*Problem to solve*.
Locate all lines in the data below that hold "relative" and show them.

*Extracted information*.
═══

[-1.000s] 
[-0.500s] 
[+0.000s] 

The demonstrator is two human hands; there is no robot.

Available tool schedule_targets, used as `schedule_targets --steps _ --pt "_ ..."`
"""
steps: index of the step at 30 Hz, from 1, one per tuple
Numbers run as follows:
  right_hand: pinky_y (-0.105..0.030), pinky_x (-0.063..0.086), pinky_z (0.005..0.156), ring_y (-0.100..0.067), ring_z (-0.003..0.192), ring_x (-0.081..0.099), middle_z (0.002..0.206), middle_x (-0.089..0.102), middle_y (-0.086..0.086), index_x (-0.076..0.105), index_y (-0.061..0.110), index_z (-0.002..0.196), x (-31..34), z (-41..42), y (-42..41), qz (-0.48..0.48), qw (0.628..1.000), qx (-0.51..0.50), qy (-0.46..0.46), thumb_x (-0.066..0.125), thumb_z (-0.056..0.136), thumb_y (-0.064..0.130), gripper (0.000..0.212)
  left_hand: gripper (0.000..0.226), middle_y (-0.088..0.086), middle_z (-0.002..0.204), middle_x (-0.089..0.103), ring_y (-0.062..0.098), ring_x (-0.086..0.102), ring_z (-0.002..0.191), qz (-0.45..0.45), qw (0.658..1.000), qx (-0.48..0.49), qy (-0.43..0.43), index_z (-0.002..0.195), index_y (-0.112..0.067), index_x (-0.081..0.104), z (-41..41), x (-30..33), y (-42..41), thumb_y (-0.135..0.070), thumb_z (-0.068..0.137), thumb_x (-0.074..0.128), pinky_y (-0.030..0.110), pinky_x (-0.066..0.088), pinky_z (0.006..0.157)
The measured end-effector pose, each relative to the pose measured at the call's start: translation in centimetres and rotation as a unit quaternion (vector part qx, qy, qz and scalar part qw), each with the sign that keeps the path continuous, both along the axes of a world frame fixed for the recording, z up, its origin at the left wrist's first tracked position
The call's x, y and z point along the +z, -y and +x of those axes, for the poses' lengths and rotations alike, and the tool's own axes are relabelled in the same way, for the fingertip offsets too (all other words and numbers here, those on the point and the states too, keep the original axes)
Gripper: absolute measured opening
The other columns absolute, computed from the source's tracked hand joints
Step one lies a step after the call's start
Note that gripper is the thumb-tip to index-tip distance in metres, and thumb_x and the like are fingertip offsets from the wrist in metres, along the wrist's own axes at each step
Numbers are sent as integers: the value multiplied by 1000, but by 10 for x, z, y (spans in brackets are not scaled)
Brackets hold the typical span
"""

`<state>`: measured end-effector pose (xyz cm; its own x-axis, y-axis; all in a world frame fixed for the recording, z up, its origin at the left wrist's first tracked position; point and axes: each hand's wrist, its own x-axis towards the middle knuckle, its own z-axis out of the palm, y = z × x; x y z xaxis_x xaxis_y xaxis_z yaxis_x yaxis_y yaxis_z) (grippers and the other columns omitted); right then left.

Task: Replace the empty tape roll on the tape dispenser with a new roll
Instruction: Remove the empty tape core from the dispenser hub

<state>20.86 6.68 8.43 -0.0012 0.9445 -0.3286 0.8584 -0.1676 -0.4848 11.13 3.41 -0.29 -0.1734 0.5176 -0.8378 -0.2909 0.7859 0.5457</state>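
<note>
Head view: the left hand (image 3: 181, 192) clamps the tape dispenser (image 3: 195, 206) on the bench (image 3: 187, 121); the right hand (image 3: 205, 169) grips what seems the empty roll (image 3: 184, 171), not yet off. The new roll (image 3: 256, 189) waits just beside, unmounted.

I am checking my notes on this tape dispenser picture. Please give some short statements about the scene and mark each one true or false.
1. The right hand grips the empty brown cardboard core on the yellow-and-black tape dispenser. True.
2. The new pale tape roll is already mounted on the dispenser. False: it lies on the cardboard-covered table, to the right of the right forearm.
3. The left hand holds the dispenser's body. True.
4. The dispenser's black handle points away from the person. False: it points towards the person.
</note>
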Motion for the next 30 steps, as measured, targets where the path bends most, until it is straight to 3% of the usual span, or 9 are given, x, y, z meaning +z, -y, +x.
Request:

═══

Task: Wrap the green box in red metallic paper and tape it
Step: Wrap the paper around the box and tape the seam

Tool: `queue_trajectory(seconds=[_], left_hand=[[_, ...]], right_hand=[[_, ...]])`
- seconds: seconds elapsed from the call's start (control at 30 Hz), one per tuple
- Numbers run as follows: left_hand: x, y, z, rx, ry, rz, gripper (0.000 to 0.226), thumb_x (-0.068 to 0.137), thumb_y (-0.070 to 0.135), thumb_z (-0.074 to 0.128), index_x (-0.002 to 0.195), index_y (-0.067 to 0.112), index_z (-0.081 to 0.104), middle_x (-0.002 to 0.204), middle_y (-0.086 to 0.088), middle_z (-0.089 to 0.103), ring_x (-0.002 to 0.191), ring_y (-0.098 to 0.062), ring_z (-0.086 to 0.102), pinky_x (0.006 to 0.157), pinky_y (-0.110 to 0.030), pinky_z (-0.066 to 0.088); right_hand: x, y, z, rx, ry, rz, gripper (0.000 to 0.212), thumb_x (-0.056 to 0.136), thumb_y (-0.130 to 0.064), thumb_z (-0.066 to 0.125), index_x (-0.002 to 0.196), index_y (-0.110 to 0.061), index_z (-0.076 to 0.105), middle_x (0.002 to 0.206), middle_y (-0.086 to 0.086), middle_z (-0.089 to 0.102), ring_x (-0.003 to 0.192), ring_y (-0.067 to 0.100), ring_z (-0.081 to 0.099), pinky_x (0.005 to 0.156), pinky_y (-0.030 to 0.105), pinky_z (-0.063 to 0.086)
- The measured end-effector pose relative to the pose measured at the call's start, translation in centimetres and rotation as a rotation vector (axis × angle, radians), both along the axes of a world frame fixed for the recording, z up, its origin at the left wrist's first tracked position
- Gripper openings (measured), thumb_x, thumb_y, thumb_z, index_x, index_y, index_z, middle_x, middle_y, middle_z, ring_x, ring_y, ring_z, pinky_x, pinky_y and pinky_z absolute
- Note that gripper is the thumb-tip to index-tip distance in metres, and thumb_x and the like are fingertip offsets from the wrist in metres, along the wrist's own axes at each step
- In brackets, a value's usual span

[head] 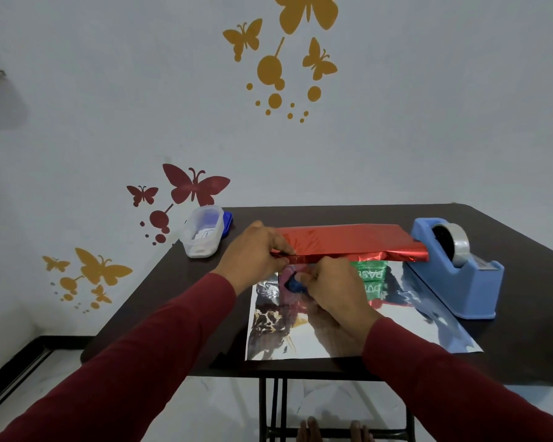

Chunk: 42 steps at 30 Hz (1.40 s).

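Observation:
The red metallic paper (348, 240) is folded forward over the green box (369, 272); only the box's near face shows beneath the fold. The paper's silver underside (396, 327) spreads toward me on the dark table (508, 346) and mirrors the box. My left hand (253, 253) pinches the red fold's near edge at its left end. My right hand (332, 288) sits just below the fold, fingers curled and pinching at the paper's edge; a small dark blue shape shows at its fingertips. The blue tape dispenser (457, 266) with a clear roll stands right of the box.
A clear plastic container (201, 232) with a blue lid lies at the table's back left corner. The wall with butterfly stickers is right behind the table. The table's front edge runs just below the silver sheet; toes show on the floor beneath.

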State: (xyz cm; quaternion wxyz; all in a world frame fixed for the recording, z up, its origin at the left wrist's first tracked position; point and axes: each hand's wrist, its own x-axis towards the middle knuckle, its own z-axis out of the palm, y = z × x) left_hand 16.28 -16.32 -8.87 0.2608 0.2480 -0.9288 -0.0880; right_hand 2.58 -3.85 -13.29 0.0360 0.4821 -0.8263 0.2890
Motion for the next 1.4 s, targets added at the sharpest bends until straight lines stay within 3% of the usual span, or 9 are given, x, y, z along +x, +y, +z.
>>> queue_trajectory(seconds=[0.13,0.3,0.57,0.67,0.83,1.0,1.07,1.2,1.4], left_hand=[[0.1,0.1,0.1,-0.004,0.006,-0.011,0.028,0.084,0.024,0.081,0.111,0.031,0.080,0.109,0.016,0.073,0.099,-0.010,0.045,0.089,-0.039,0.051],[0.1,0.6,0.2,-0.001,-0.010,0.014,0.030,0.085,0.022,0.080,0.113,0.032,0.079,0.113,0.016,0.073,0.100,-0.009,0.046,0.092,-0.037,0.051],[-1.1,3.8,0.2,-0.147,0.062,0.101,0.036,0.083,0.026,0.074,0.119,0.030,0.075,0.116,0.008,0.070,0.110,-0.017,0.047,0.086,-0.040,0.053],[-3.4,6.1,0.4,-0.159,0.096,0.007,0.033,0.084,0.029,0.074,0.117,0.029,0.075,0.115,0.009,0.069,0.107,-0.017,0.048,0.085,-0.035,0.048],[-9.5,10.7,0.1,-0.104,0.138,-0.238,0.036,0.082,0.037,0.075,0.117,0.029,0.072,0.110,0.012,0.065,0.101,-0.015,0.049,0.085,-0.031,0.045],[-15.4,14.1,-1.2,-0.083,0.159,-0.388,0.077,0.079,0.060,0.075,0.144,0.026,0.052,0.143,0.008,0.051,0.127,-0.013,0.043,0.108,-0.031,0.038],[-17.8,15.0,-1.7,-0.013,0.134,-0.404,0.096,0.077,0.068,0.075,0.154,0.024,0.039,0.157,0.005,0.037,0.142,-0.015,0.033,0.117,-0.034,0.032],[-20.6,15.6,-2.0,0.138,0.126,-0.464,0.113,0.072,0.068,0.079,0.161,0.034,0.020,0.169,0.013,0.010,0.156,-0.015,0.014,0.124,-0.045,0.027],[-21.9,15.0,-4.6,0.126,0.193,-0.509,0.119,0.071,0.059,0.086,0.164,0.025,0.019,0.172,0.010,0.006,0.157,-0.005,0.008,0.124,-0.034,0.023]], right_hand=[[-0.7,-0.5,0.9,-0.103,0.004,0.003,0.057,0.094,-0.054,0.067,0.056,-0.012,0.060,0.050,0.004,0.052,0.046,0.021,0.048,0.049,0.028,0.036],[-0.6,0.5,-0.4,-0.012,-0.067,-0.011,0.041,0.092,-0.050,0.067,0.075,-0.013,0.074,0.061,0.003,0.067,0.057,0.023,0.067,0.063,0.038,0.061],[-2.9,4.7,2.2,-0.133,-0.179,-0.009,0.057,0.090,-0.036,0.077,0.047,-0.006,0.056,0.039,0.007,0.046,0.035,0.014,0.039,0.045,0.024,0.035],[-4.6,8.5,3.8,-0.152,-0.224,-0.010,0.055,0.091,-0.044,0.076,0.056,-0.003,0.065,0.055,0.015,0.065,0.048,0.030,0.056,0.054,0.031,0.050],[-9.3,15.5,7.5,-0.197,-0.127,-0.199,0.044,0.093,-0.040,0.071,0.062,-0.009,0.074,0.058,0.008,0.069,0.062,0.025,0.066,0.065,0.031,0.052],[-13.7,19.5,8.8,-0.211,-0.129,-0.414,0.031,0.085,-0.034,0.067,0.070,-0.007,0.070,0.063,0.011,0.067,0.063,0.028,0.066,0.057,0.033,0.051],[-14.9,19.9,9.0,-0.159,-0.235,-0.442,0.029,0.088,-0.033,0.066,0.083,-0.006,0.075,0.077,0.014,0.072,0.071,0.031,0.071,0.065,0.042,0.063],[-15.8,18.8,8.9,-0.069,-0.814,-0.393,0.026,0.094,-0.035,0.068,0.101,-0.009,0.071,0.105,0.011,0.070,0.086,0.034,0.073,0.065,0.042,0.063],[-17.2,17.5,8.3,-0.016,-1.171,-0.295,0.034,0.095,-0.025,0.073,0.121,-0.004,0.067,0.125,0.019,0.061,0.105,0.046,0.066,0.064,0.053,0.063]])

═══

*Your solution*.
The measured end-effector pose, each relative to the pose measured at the call's start: translation in centimetres and rotation as a unit quaternion (vector part qx, qy, qz and scalar part qw), each with the sign that keeps the path continuous, both along the axes of a world frame fixed for the recording, z up, its origin at the left wrist's first tracked position
- The measured end-effector pose relative to the pose measured at the call's start, translation in centimetres and rotation as a rotation vector (axis × angle, radians), both along the axes of a world frame fixed for the recording, z up, its origin at the left wrist's first tracked position

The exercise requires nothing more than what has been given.